= WHAT YOU SHOULD DO =
Your answer must be the records below, reproduced exactly.

= RECORDS PROVIDED =
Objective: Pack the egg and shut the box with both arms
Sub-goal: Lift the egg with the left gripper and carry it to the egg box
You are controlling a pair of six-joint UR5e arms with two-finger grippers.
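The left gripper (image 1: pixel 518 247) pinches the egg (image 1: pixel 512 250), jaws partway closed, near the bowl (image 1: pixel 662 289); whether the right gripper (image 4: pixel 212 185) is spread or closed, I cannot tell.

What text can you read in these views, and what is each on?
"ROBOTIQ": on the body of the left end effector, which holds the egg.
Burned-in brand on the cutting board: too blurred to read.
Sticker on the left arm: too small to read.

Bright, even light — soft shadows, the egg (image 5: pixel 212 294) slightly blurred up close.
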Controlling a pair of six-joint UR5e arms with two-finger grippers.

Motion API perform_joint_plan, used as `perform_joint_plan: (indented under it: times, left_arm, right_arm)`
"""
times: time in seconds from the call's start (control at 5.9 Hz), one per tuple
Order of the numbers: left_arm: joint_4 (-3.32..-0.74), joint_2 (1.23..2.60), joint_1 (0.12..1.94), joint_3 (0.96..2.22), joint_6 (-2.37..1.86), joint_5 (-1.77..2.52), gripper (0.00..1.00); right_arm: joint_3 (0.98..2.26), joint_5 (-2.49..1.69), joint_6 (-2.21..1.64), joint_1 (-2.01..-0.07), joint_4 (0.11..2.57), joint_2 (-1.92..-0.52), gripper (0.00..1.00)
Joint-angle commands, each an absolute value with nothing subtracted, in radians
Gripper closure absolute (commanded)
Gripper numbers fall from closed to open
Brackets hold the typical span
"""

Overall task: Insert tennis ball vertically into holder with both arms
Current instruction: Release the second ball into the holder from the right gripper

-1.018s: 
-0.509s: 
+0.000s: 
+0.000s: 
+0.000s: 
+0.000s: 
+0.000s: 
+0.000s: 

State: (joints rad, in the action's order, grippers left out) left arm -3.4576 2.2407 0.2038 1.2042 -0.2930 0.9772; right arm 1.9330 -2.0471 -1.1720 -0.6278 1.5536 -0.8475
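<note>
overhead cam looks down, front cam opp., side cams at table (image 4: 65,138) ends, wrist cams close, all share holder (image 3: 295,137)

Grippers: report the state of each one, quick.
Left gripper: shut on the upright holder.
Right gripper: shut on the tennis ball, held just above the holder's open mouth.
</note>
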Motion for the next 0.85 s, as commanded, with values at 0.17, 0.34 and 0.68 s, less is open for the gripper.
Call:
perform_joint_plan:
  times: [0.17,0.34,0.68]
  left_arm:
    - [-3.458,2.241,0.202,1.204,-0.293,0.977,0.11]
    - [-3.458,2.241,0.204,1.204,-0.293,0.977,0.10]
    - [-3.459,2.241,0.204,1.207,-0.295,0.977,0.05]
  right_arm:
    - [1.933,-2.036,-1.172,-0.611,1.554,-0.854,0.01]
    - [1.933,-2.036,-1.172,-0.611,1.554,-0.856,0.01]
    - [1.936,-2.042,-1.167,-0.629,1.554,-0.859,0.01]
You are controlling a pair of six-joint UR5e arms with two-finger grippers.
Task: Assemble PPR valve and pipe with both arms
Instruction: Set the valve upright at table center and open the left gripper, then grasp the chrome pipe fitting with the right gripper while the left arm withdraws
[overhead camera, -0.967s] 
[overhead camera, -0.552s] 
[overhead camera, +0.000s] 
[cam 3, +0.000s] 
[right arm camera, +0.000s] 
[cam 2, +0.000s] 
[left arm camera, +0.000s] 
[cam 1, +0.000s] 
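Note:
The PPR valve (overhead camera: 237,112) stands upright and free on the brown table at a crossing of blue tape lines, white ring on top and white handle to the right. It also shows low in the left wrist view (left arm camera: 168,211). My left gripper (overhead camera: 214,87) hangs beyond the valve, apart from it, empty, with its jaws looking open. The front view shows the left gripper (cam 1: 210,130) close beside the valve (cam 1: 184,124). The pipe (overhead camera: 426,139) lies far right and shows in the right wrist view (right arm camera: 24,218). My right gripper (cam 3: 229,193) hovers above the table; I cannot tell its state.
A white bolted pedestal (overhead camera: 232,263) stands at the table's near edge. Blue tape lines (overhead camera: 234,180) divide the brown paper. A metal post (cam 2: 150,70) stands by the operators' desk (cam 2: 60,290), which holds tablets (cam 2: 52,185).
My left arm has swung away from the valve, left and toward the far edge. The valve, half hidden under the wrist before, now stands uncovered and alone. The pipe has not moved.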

= REPLY =
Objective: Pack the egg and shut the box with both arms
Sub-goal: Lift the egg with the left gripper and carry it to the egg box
You are controlling a pair of six-joint UR5e arms with two-finger grippers.
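The left gripper (image 1: pixel 518 247) pinches the egg (image 1: pixel 512 250), jaws partway closed, near the bowl (image 1: pixel 662 289); whether the right gripper (image 4: pixel 212 185) is spread or closed, I cannot tell.

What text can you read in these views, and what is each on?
"ROBOTIQ": on the body of the left end effector, which holds the egg.
Burned-in brand on the cutting board: too blurred to read.
Sticker on the left arm: too small to read.

Bright, even light — soft shadows, the egg (image 5: pixel 212 294) slightly blurred up close.
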Controlling a pair of six-joint UR5e arms with two-finger grippers.

Motion API perform_joint_plan, used as `perform_joint_plan: (indented under it: times, left_arm, right_arm)`
"""
times: time in seconds from the call's start (control at 5.9 Hz), one per tuple
Order of the numbers: left_arm: joint_4 (-3.32..-0.74), joint_2 (1.23..2.60), joint_1 (0.12..1.94), joint_3 (0.96..2.22), joint_6 (-2.37..1.86), joint_5 (-1.77..2.52), gripper (0.00..1.00); right_arm: joint_3 (0.98..2.26), joint_5 (-2.49..1.69), joint_6 (-2.21..1.64), joint_1 (-2.01..-0.07), joint_4 (0.11..2.57), joint_2 (-1.92..-0.52), gripper (0.00..1.00)
Joint-angle commands, each an absolute value with nothing subtracted, in radians
Gripper closure absolute (commanded)
Gripper numbers fall from closed to open
Brackets hold the typical span
"""

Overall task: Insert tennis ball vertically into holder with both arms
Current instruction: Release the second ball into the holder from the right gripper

-1.018s: 
-0.509s: 
+0.000s: 
+0.000s: 
+0.000s: 
+0.000s: 
+0.000s: 
+0.000s: 

State: (joints rad, in the action's order, grippers left out) left arm -3.4576 2.2407 0.2038 1.2042 -0.2930 0.9772; right arm 1.9330 -2.0471 -1.1720 -0.6278 1.5536 -0.8475
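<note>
overhead cam looks down, front cam opp., side cams at table (image 4: 65,138) ends, wrist cams close, all share holder (image 3: 295,137)

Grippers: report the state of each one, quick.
Left gripper: shut on the upright holder.
Right gripper: shut on the tennis ball, held just above the holder's open mouth.
</note>
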Motion for the next 0.85 s, as commanded, with values at 0.17, 0.34 and 0.68 s, less is open for the gripper.
Call:
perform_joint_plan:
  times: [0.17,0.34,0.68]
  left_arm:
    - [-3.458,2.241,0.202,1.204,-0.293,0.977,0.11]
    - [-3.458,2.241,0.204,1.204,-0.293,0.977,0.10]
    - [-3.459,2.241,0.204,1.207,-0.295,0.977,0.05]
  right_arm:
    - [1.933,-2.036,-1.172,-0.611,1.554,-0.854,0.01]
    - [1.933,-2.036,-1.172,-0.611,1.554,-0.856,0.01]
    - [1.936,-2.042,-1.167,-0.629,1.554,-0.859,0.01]
You are controlling a pair of six-joint UR5e arms with two-finger grippers.
Task: Assemble PPR valve and pipe with both arms
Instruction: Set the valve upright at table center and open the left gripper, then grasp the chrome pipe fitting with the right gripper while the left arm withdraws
[overhead camera, -0.967s] 
[overhead camera, -0.552s] 
[overhead camera, +0.000s] 
[cam 3, +0.000s] 
[right arm camera, +0.000s] 
[cam 2, +0.000s] 
[left arm camera, +0.000s] 
[cam 1, +0.000s] 
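Note:
The PPR valve (overhead camera: 237,112) stands upright and free on the brown table at a crossing of blue tape lines, white ring on top and white handle to the right. It also shows low in the left wrist view (left arm camera: 168,211). My left gripper (overhead camera: 214,87) hangs beyond the valve, apart from it, empty, with its jaws looking open. The front view shows the left gripper (cam 1: 210,130) close beside the valve (cam 1: 184,124). The pipe (overhead camera: 426,139) lies far right and shows in the right wrist view (right arm camera: 24,218). My right gripper (cam 3: 229,193) hovers above the table; I cannot tell its state.
A white bolted pedestal (overhead camera: 232,263) stands at the table's near edge. Blue tape lines (overhead camera: 234,180) divide the brown paper. A metal post (cam 2: 150,70) stands by the operators' desk (cam 2: 60,290), which holds tablets (cam 2: 52,185).
My left arm has swung away from the valve, left and toward the far edge. The valve, half hidden under the wrist before, now stands uncovered and alone. The pipe has not moved.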

The exercise is done now.